What about other comb types? I have been experimenting with an EE roo over Buttercup hens, and I get a very interesting modified comb that is single leading up to the top 1/4th, which splits into a cup. Occasionally I get a triple comb, which looks like the three rows of a pea comb, but with teeth! I call these birds 'Butterpuffs' because the coloring looks like a silver Buttercup with beard and muffs.

So what can anyone tell me about that? The pea doesn't apear dominant in that case, either, but it's not an either/or situation such as with pea/single.

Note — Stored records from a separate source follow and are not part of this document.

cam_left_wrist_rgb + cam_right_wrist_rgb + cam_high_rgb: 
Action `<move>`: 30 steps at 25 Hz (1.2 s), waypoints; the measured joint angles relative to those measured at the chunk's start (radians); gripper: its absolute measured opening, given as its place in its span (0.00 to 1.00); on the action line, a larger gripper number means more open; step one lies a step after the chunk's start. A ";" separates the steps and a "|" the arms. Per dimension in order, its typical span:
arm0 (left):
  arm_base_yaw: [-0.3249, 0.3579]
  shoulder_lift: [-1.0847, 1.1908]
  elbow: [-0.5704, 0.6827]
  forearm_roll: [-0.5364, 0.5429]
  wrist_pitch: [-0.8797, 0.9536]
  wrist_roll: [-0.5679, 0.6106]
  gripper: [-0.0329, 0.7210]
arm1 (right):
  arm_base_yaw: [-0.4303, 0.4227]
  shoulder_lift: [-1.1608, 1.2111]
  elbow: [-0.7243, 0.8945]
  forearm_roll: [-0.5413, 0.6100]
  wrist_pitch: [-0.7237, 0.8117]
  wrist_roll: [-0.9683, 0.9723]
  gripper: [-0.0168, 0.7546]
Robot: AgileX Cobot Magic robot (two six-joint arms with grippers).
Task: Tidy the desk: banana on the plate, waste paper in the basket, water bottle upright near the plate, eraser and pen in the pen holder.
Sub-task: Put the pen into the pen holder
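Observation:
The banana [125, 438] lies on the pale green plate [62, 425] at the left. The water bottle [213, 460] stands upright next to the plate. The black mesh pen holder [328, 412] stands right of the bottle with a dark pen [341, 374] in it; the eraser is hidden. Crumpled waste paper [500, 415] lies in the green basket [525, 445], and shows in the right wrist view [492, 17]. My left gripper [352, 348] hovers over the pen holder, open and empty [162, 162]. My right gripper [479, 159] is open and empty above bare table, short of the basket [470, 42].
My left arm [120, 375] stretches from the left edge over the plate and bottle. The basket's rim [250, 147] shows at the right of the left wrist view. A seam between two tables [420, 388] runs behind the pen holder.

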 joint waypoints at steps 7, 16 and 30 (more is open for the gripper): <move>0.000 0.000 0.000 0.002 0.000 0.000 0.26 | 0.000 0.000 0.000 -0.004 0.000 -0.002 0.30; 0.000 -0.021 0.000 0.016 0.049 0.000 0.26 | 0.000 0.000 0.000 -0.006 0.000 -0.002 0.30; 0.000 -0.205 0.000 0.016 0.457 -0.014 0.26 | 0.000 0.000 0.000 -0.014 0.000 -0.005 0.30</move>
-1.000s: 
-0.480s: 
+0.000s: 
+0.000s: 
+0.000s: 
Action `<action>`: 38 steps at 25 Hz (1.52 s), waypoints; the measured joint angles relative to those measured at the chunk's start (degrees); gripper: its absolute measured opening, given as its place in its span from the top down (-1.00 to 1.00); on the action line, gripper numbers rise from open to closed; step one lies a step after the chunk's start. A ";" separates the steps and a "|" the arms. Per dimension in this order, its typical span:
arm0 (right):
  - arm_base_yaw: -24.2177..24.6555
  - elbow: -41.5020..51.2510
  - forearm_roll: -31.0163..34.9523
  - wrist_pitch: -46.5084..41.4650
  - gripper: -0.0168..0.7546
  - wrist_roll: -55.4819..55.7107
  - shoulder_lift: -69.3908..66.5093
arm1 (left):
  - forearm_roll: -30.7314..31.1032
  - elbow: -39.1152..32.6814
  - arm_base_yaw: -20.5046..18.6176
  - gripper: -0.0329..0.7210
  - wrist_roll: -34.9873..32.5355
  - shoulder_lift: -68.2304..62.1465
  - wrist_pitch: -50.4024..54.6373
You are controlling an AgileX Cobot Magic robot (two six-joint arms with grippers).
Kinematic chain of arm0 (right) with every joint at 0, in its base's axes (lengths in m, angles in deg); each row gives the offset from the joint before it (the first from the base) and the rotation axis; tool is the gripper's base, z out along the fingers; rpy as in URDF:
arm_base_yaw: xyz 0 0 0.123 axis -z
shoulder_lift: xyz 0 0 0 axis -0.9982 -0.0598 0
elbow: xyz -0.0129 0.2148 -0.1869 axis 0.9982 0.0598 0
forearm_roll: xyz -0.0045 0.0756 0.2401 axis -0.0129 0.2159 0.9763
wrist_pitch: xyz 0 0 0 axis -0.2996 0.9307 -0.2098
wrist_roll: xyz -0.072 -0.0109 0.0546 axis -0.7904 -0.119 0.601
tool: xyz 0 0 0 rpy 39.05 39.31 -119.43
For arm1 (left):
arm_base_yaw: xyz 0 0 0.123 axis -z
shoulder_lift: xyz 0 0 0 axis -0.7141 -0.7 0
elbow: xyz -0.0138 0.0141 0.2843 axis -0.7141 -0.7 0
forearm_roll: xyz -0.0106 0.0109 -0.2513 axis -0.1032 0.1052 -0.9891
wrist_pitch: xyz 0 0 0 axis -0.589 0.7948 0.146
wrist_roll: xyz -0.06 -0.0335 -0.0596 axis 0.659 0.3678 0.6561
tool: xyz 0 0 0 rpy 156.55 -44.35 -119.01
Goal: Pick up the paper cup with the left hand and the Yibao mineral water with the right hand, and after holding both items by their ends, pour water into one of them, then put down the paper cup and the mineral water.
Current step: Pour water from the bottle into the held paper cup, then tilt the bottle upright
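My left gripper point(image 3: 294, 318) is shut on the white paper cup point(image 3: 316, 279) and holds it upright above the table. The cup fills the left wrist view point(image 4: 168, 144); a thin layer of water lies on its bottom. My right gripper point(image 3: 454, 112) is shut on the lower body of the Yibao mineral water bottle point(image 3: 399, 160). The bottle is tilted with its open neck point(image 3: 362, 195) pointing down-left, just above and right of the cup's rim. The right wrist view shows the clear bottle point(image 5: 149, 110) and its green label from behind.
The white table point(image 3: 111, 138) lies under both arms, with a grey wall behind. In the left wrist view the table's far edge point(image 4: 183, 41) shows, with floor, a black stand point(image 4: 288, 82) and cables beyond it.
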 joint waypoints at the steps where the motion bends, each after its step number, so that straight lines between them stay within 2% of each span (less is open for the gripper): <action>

So I know this post is from 11 years ago, but after so many hours of Google and BYC, you are the only person I saw that post anything similar to what I'm questioning... I have an "Ameracauna" rooster with a funky comb. Similar to what you were describing... Maybe... It looks like a mix between a single and a pea comb.. It's tall and kinda jagged like a single but has distinctive 2-3 rows or"folds?" If that makes sense.. And it flops over, always has. He meets all the criteria for Ameracauna except for his questionable comb. He may still have a pea comb, just bigger than the norm, but after going through so many different images, I'm at a loss.. I may have found one pic that shows a roo with a comb similar to his, but majority of pics were of hens with very small pea combs. I'm just dying to know if he is a true Ameracauna or I got jipped with an EE.. Since you post this, have you gained more knowledge to the genetics of your chickens or have any insight to what's going on with mine? I also have another rooster from him and a Rhode Island Blue with the exact same comb type..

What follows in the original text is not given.